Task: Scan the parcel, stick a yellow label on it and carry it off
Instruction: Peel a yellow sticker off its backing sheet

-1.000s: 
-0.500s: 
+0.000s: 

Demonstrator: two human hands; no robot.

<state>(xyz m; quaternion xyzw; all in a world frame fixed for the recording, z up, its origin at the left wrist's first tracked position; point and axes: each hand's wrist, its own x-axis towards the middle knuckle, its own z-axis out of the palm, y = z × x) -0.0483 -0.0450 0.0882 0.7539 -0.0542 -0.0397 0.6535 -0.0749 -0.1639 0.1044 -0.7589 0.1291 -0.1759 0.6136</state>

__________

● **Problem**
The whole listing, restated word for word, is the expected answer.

● **Solution below**
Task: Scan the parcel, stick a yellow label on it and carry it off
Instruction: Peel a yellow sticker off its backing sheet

-1.000s: 
-0.500s: 
+0.000s: 

Demonstrator: two human hands; no robot.

<state>(xyz m; quaternion xyzw; all in a world frame fixed for the recording, z up, its origin at the left wrist's first tracked position; point and axes: each hand's wrist, its own x-axis towards the middle knuckle, its own z-axis out of the palm, y = z × x) -0.0483 -0.0450 0.0882 0.7539 -0.0542 -0.0397 0.6535 -0.0749 -0.1639 0.1044 -0.7589 0.1291 -0.1759 0.6136</state>

This exercise has been completed.